Apr 10 00:07:33 myserver sshd[15038]: fatal: Write failed: Connection timed out
Apr 10 00:12:01 myserver sshd[5259]: fatal: Read from socket failed: Connection reset by peer
Apr 10 00:44:48 myserver sshd[17026]: fatal: Write failed: No route to host
Apr 10 02:09:16 myserver sshd[10398]: fatal: Read from socket failed: Connection reset by peer
Apr 10 02:22:47 myserver sshd[24581]: fatal: Read from socket failed: Connection reset by peer
Apr 10 03:05:57 myserver sshd[12003]: fatal: Read from socket failed: Connection reset by peer
Apr 10 03:23:19 myserver sshd[22421]: fatal: Write failed: Connection timed out
Apr 10 08:13:43 myserver sshd[31993]: fatal: Read from socket failed: Connection reset by peer
Apr 10 08:36:39 myserver sshd[7759]: fatal: Read from socket failed: Connection reset by peer
Apr 10 09:02:32 myserver sshd[12470]: fatal: Write failed: Broken pipe
Apr 10 12:08:05 myserver sshd[728]: fatal: Write failed: Connection reset by peer
Apr 10 12:35:53 myserver sshd[6184]: fatal: Read from socket failed: Connection reset by peer
Apr 10 12:43:14 myserver sshd[2663]: fatal: Write failed: Connection timed out

NOTE: After about 10-15 minutes of the 900+ connections, the system will recover by itself – the number of connections will drop to a normal range, and the server will start getting data again. It sounds like a DOS/DDOS, but this is on an internal network.

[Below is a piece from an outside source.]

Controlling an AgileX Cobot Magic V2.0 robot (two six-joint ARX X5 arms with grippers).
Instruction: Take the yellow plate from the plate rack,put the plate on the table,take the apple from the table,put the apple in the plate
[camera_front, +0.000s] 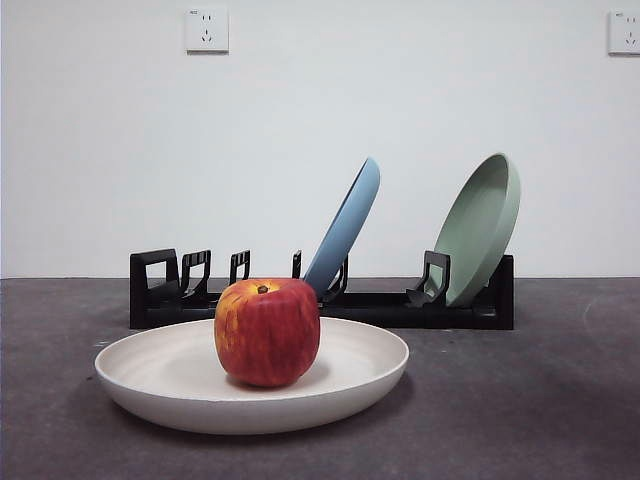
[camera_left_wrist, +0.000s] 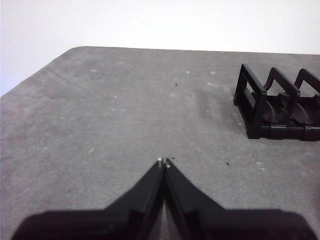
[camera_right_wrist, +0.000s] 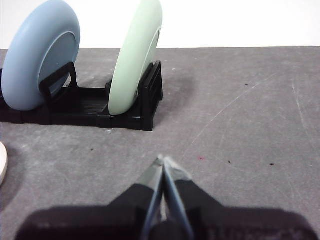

ADDENDUM: Checked the connections status based on @kranteg's question. We just had another outage, and these are the results based on a script I wrote for all incoming SSH connections:

===                                                        
Tue Apr 15 12:22:07 EDT 2014 -> Total SSH connections: 996 
===                                                        
0 SYN_SENT                                             
1 SYN_RECV                                             
0 FIN_WAIT1                                            
0 FIN_WAIT2                                            
15 TIME_WAIT                                            
0 CLOSED                                               
760 CLOSE_WAIT                                           
143 ESTABLISHED                                          
77 LAST_ACK                                             
0 LISTEN                                               
0 CLOSING                                              
0 UNKNOWN                                              
===                                                        
===
Tue Apr 15 12:22:17 EDT 2014 -> Total SSH connections: 977
===
0 SYN_SENT
2 SYN_RECV
1 FIN_WAIT1
0 FIN_WAIT2
15 TIME_WAIT
0 CLOSED
756 CLOSE_WAIT
127 ESTABLISHED
76 LAST_ACK
0 LISTEN
0 CLOSING
0 UNKNOWN
===
===
Tue Apr 15 12:22:26 EDT 2014 -> Total SSH connections: 979
===
0 SYN_SENT
2 SYN_RECV
1 FIN_WAIT1
0 FIN_WAIT2
12 TIME_WAIT
0 CLOSED
739 CLOSE_WAIT
148 ESTABLISHED
77 LAST_ACK
0 LISTEN
0 CLOSING
0 UNKNOWN
===

It looks like there is a jump in the number of connections in CLOSE_WAIT. During "normal" operation, the number in CLOSE_WAIT is either 0 or very close to it.

Best Answer

I don't know if this is the correct solution, but it worked for us. Hopefully it will at least point others in the right direction, even if it doesn't solve it completely.

We noticed that every time we had an outage, the processor usage was near 100%. This, in turn, was because of another application batch processing certain files, and using up most of the CPU. We turned this process off, and have not had an outage so far. I honestly don't know if this is the root cause, but it has helped us. Not a single outage since then.